Provided material:
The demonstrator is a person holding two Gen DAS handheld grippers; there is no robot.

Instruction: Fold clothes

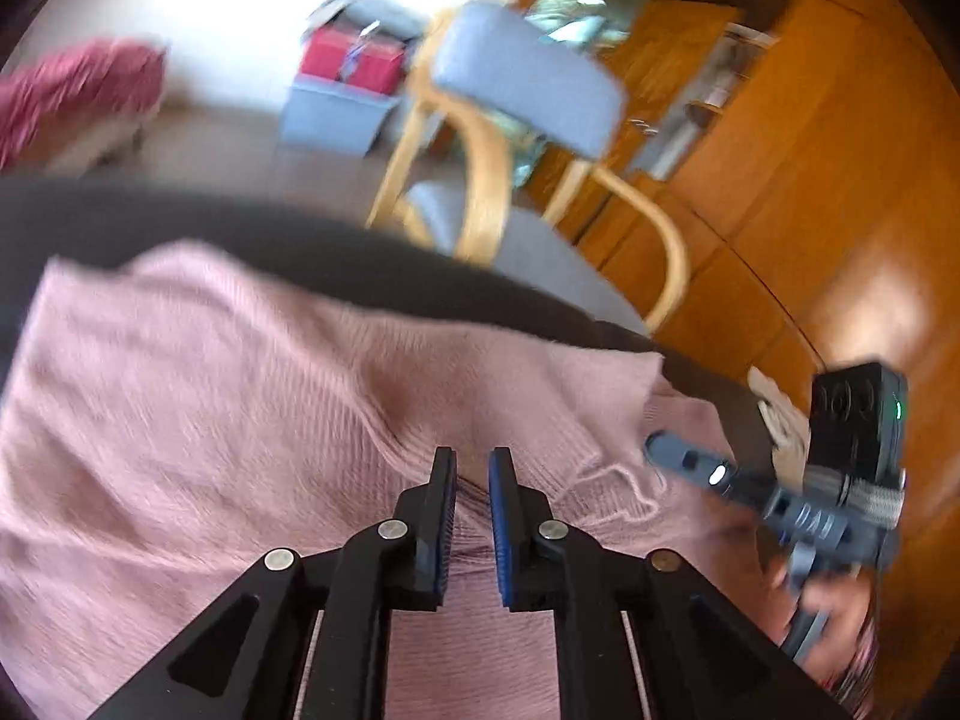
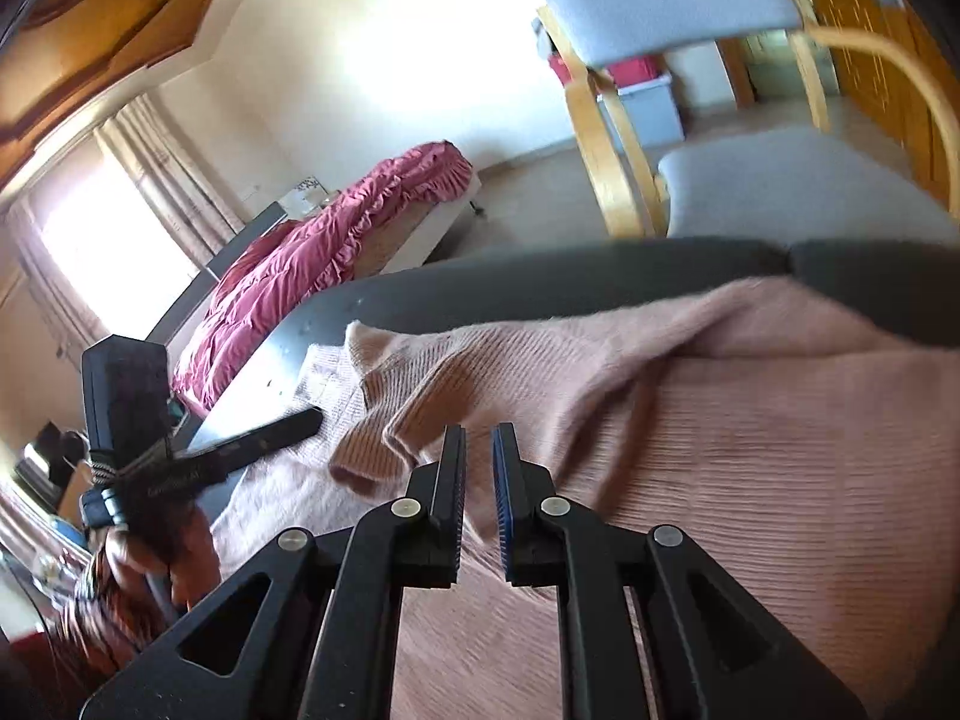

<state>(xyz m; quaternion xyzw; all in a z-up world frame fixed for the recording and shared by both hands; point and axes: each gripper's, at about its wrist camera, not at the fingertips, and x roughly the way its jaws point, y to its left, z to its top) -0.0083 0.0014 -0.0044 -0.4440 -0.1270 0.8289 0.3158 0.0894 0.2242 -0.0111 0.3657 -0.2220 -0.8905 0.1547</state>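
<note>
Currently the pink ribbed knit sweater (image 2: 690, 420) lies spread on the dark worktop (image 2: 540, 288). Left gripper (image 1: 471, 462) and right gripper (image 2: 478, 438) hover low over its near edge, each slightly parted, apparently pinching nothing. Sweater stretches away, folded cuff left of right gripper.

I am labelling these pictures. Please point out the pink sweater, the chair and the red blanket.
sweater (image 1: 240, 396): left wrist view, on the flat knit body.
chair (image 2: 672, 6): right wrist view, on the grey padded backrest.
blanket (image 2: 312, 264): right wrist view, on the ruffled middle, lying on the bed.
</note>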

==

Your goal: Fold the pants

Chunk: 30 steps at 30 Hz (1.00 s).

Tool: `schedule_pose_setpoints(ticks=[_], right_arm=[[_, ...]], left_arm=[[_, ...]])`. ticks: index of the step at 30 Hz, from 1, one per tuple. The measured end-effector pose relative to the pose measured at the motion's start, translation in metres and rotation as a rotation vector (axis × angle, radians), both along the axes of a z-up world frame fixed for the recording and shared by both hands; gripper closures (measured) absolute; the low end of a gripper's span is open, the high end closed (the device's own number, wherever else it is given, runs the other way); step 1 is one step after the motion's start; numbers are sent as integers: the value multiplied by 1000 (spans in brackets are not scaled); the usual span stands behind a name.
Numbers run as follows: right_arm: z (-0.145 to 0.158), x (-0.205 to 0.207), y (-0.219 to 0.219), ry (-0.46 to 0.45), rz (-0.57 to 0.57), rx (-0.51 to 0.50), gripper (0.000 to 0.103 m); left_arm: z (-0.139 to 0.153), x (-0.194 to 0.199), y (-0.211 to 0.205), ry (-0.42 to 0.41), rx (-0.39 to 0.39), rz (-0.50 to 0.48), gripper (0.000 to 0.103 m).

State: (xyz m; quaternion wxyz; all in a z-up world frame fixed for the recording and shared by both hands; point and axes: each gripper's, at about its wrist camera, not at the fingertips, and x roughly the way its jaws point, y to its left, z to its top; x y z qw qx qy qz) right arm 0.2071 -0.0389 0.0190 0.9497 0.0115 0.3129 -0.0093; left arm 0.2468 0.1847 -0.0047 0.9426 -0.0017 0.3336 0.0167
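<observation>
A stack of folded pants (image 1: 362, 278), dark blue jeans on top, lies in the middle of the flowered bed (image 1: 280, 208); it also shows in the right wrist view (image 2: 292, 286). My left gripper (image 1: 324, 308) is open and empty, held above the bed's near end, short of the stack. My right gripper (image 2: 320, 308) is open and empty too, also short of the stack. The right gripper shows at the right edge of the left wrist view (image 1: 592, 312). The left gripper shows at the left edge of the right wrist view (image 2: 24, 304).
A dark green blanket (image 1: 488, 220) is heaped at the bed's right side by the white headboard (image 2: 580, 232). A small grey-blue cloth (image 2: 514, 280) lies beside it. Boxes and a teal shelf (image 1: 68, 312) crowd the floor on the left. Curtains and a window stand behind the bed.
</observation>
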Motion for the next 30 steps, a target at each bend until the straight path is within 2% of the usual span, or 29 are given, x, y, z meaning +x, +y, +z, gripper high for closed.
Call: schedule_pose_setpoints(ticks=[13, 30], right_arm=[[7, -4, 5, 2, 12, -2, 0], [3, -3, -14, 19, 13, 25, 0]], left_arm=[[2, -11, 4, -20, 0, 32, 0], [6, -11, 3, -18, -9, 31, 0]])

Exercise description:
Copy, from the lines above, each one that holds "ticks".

Task answer:
Tool: `schedule_pose_setpoints(ticks=[_], right_arm=[[_, ...]], left_arm=[[_, ...]])`. ticks: index of the step at 30 Hz, from 1, one per tuple. The measured end-effector pose relative to the pose measured at the motion's start, translation in metres and rotation as a rotation vector (axis × angle, radians), both along the axes of a z-up world frame fixed for the recording and shared by both hands; gripper closures (measured) absolute; the low end of a gripper's span is open, the high end closed (the device's own number, wherever else it is given, runs the other way); step 1 is one step after the motion's start; numbers are sent as integers: the value multiplied by 1000 (spans in brackets are not scaled); the usual span stands behind a name.
Call: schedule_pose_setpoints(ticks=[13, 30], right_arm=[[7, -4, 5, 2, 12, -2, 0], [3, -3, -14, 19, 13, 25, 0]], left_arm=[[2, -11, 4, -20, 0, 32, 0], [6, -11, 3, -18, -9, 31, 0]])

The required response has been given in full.